# Controller Kelly 24-120V 1200A Programmable High Power OPTO



## reggiewatson (Jan 4, 2009)

Has anyone used this controller yet? I'm looking at controllers to purchase and this one looks good from the specs I've seen.


----------



## reggiewatson (Jan 4, 2009)

Thought I would add the specs I was looking at.

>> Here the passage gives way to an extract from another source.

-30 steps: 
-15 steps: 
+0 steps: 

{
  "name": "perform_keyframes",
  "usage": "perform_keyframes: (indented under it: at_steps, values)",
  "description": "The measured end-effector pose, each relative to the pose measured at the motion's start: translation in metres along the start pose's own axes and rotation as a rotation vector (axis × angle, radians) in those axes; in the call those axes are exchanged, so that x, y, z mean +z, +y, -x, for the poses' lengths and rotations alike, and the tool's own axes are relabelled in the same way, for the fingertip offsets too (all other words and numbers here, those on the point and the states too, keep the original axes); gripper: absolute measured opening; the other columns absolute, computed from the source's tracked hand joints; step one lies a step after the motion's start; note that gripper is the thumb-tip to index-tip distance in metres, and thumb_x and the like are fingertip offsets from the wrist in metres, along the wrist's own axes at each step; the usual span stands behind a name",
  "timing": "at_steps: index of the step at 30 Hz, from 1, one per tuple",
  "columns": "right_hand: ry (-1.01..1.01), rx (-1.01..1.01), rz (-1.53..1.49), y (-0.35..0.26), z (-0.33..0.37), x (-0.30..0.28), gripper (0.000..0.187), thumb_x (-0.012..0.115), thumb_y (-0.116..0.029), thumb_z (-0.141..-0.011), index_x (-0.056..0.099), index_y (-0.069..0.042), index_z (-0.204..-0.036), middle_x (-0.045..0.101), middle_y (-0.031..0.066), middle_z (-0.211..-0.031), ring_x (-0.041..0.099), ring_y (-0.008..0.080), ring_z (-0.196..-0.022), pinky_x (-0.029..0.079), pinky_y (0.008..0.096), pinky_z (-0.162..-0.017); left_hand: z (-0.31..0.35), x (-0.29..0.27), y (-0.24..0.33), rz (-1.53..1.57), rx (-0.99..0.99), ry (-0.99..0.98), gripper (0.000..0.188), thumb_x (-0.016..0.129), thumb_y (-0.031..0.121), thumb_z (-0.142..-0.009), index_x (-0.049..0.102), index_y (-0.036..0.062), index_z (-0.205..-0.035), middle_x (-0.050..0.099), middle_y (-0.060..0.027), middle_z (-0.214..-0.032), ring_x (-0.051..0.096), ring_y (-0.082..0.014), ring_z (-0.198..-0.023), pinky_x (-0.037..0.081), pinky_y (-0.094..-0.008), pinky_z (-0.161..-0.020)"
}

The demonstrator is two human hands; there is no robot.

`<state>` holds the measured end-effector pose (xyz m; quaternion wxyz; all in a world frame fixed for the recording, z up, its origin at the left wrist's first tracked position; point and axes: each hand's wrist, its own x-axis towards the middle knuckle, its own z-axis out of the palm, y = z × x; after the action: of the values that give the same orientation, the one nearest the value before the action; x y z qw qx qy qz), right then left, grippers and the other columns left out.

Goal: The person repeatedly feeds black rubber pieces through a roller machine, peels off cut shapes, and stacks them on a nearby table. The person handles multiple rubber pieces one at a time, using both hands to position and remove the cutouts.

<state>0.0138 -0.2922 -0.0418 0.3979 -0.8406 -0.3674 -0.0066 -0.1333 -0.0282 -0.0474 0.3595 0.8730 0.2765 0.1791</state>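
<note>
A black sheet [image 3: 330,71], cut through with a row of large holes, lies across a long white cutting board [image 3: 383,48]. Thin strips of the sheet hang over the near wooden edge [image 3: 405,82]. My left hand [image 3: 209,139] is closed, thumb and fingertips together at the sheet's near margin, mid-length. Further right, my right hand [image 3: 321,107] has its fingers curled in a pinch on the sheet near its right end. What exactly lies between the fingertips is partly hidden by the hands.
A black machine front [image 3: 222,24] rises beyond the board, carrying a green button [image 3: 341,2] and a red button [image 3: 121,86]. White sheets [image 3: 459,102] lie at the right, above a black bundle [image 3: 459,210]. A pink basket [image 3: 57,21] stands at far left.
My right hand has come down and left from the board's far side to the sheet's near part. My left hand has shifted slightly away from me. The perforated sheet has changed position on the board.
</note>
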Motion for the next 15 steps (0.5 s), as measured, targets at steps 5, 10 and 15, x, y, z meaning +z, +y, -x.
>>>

High Voltage Opto Isolated DC Motor Controller

10 Second Boost Rating: 1200A
1 Minute Rating: 1150A
Continuous Rating 480A
Nominal Voltage: 24V-120V
Operating Voltage 18V-136V

*Features*
• Intelligence with powerful microprocessor.
• Synchronous rectification, ultra low drop, fast PWM to achieve very high efficiency.
• Current limit and torque control.
• Low EMC.
• Battery protection: current cut back, shutdown and warning at low battery.
• Thermal enhanced rugged aluminum housing. Push-on connectors.
•Thermal protection: Current cut back on low temperature and high temperature to protect battery and controller.
• No adjustment required.
• High pedal protection: Disable operation if turning key on while throttle applied.
• Full Programmable with RS-232. Software upgradeable . Windows GUI software provided free.

*Optional Features*
•PWMable Reverse Alarm.
•Brake Switch for regeneration.
•Analog Brake Input for continuous variable regeneration.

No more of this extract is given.